::: SUPPLIED MATERIAL :::

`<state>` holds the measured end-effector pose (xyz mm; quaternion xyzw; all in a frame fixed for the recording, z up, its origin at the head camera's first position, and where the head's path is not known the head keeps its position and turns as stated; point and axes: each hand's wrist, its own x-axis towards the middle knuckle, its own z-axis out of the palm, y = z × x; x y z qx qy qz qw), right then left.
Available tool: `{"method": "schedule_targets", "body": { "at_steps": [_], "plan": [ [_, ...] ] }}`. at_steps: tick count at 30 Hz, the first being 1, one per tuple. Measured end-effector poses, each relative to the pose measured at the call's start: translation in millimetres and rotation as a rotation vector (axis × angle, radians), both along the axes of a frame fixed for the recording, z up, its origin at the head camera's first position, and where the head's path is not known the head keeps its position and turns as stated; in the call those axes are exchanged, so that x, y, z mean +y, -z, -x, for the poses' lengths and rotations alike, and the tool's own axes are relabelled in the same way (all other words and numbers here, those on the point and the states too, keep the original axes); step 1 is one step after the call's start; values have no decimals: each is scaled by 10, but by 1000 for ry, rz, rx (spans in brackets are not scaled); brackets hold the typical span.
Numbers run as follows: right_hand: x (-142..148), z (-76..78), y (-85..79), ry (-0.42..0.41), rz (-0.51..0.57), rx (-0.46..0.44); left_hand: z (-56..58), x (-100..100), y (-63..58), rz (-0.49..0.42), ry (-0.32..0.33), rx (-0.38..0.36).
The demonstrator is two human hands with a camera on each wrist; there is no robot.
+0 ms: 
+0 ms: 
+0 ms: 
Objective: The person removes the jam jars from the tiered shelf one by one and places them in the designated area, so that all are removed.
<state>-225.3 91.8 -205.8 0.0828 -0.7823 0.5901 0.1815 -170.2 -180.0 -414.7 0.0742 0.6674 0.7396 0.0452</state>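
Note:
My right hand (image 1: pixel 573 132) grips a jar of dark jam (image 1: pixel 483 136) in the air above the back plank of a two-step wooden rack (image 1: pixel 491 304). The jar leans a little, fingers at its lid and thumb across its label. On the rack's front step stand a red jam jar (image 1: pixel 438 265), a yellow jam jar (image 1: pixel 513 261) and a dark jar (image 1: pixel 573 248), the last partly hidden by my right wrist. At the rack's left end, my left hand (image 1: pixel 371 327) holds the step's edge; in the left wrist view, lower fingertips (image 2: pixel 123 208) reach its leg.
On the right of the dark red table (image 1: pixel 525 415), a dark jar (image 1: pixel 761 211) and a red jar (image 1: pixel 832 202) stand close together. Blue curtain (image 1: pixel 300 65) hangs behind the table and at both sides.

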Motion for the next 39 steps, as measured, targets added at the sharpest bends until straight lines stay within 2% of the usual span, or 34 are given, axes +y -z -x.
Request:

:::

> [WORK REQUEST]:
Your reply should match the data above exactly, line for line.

> [TASK ANSWER]:
`<state>` holds the measured end-effector pose (xyz mm; quaternion xyzw; all in a frame fixed for the recording, z up, its origin at the head camera's first position, and where the head's path is not known the head keeps its position and turns as stated; point and axes: each hand's wrist, its own x-axis towards the middle knuckle, its own z-axis out of the palm, y = z × x; x y z qx qy qz qw), right then left.
Available tool: `{"method": "schedule_targets", "body": { "at_steps": [_], "plan": [ [_, ...] ] }}`. at_steps: tick count at 30 Hz, the first being 1, one per tuple. Measured end-effector poses, each relative to the pose measured at the call's start: translation in millimetres and rotation as a rotation vector (axis × angle, radians), both along the axes of a frame fixed for the recording, z up, its origin at the head camera's first position, and where the head's path is not known the head keeps its position and turns as stated; in the call those axes are exchanged, so that x, y, z mean +y, -z, -x, for the poses' lengths and rotations alike, and the tool's own axes are relabelled in the same way (all other words and numbers here, those on the point and the states too, keep the original axes); step 1 is one step after the call's start; values have no decimals: each is scaled by 10, but by 1000 for ry, rz, rx (spans in brackets are not scaled); brackets hold the typical span.
Numbers run as follows: right_hand: x (-142..148), z (-76..78), y (-85..79), ry (-0.42..0.41), rz (-0.51..0.57), rx (-0.46..0.44); left_hand: z (-56..58), x (-100..100), y (-63..58), rz (-0.49..0.42), ry (-0.32..0.33), rx (-0.38..0.36).
The demonstrator is two human hands with a camera on each wrist; there is no robot.
+0 ms: 
+0 ms: 
+0 ms: 
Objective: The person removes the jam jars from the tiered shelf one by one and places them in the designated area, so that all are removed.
<state>-225.3 91.8 -205.8 0.0828 -0.7823 0.5901 0.1815 -170.2 -180.0 -414.7 0.0742 0.6674 0.7396 0.0452</state>
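Note:
My right hand (image 1: pixel 573 132) grips a jar of dark jam (image 1: pixel 483 136) in the air above the back plank of a two-step wooden rack (image 1: pixel 491 304). The jar leans a little, fingers at its lid and thumb across its label. On the rack's front step stand a red jam jar (image 1: pixel 438 265), a yellow jam jar (image 1: pixel 513 261) and a dark jar (image 1: pixel 573 248), the last partly hidden by my right wrist. At the rack's left end, my left hand (image 1: pixel 371 327) holds the step's edge; in the left wrist view, lower fingertips (image 2: pixel 123 208) reach its leg.
On the right of the dark red table (image 1: pixel 525 415), a dark jar (image 1: pixel 761 211) and a red jar (image 1: pixel 832 202) stand close together. Blue curtain (image 1: pixel 300 65) hangs behind the table and at both sides.
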
Motion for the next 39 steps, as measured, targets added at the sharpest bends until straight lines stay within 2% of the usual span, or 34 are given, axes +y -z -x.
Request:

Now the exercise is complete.